Anyone who regards these threats as superficial should think again. Characterized from a medical point of view, they are like a frightened patient cutting away his own vital organs in a vain attempt to protect them from infection. The old phrase "cutting off your nose to spite your face" comes to mind. Sacrificing our civil rights in order to "protect" it is no cure at all.

Real cures to terrorism remain elusive and complex. As with AIDS and HIV, an ounce of prevention and honest education may be a good place to start. American journalists and educators need to teach our citizens more about Islam and the basic human values their Muslim neighbors share with them. Millions of Americans need to be relieved of the knee-jerk associations they often make between everyday Muslims and a tiny fragment of anarchic bombers who preach that God approves of wholesale violence. As with AIDS, this must become a national project for it to work. In contrast to South Africa, nations like Uganda, by sponsoring wide-spread sex education programs, have reduced panic, saved lives, and preserved human dignity. We need an education in terrorism, too.

Muslims have a lot to work to do, too. The real clash of civilizations for Muslims is not between "Islam" and "the Christian West." It is between a billion regular Muslims and a small but tragically influential group of amoral anarchists and their flunky scholars who feed the world's discontented with twisted readings of sacred texts, falsely claiming that social violence is a legitimate path.

Indeed, it is Muslims now living in the West who may be most instrumental in straightening out these false interpretations, simply because they can speak more freely. American Muslim leaders and advocacy groups need to be less defensive and more passionately candid in their public response to terrorist threats and hate-filled rhetoric. Muslims need to reclaim Islam's moral high ground from those who have manipulated its traditions for chaotic and exploitative ends.

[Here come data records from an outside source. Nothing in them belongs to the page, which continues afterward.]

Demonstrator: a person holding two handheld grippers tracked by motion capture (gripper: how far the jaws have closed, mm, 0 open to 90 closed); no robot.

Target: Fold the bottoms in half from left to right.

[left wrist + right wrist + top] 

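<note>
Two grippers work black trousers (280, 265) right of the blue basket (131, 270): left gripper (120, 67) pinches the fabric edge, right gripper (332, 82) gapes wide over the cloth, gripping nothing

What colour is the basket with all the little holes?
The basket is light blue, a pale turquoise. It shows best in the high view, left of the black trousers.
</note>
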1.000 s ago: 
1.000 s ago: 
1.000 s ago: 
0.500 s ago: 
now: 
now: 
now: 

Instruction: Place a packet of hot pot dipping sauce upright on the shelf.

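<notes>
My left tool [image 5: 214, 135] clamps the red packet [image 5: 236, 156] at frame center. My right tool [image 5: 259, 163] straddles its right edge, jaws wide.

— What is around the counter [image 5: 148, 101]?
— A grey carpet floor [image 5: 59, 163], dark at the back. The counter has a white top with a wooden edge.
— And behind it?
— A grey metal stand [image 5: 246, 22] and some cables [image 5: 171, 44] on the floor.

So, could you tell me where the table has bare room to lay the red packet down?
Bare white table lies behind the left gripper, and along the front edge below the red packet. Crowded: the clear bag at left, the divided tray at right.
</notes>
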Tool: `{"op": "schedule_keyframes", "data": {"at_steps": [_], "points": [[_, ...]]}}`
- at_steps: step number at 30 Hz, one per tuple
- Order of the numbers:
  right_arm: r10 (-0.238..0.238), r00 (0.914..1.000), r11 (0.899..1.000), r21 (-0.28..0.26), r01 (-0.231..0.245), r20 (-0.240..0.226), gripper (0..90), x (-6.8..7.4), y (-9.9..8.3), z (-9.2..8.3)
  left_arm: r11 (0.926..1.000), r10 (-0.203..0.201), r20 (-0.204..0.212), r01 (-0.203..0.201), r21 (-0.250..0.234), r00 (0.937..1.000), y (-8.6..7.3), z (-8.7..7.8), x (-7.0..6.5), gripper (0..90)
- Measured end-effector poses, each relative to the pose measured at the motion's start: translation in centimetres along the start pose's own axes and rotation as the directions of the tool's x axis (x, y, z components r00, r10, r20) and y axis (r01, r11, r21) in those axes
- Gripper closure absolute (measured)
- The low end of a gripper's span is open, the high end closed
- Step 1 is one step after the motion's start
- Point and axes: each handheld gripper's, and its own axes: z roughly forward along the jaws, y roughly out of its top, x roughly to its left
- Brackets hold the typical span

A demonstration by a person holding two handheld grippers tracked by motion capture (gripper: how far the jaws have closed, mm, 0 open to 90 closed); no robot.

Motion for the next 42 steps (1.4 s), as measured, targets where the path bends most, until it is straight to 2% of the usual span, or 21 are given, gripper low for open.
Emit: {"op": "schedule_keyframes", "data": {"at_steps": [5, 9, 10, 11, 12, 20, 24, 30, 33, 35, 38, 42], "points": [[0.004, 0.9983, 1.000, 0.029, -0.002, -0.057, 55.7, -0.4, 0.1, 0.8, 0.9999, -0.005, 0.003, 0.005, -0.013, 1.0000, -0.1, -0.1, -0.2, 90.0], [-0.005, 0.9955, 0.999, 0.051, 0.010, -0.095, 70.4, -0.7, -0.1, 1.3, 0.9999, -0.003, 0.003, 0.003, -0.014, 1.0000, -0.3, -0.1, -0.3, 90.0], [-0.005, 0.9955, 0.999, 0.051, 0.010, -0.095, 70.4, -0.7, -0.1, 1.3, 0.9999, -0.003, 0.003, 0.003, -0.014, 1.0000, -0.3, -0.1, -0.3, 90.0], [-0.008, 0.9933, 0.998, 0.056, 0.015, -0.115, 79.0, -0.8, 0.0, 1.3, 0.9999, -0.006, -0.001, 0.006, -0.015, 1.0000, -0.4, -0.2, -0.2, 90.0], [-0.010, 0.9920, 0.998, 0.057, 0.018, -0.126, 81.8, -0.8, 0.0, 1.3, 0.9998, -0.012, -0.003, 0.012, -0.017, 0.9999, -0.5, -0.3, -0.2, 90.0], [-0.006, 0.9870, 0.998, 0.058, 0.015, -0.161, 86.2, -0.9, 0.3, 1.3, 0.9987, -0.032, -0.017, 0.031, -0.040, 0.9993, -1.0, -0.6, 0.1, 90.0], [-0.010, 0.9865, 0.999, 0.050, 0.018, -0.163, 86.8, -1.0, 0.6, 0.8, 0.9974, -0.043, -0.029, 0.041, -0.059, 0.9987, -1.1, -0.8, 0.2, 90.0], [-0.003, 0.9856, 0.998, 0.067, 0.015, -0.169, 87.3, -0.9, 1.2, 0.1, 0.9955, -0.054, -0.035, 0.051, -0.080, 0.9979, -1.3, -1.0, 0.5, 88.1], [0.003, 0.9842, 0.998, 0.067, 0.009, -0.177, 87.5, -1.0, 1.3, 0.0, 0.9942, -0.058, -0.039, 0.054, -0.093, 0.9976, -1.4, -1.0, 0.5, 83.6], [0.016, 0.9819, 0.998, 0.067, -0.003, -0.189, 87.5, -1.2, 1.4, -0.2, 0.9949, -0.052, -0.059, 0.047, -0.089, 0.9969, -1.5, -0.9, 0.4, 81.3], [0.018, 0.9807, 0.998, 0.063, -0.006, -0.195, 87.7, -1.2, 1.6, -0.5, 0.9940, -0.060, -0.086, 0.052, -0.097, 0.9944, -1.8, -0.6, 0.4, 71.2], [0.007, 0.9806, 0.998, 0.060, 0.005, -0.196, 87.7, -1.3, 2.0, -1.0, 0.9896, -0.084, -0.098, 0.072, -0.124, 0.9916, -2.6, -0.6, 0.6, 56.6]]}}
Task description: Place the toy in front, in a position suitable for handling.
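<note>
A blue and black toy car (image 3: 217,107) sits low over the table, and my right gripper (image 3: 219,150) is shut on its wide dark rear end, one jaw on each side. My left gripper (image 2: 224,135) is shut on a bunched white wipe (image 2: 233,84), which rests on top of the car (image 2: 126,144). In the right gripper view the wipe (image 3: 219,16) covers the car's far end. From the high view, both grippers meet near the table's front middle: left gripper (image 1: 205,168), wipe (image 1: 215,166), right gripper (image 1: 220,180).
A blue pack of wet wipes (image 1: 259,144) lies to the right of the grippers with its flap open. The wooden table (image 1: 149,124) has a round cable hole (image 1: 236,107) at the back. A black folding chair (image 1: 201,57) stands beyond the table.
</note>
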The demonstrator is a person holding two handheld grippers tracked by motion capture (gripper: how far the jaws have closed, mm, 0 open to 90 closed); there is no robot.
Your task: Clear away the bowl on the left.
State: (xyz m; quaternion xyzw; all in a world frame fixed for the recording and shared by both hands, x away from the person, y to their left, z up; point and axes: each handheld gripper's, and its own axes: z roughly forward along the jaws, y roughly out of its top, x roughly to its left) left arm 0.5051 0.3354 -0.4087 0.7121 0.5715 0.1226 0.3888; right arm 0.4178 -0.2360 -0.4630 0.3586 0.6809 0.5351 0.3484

Like AIDS, terrorism won't vanish soon. The cure for violence and anarchy is linked to reducing desperation around the world, especially among the hundreds of millions of embittered poor. It is also closely connected to a revolution in how we talk to and think about each other. Only when guilt by association is replaced by a readiness to judge individuals, Muslim or not, on merit-and when any person is innocent until proven otherwise-will we finally be on the road to a real recovery.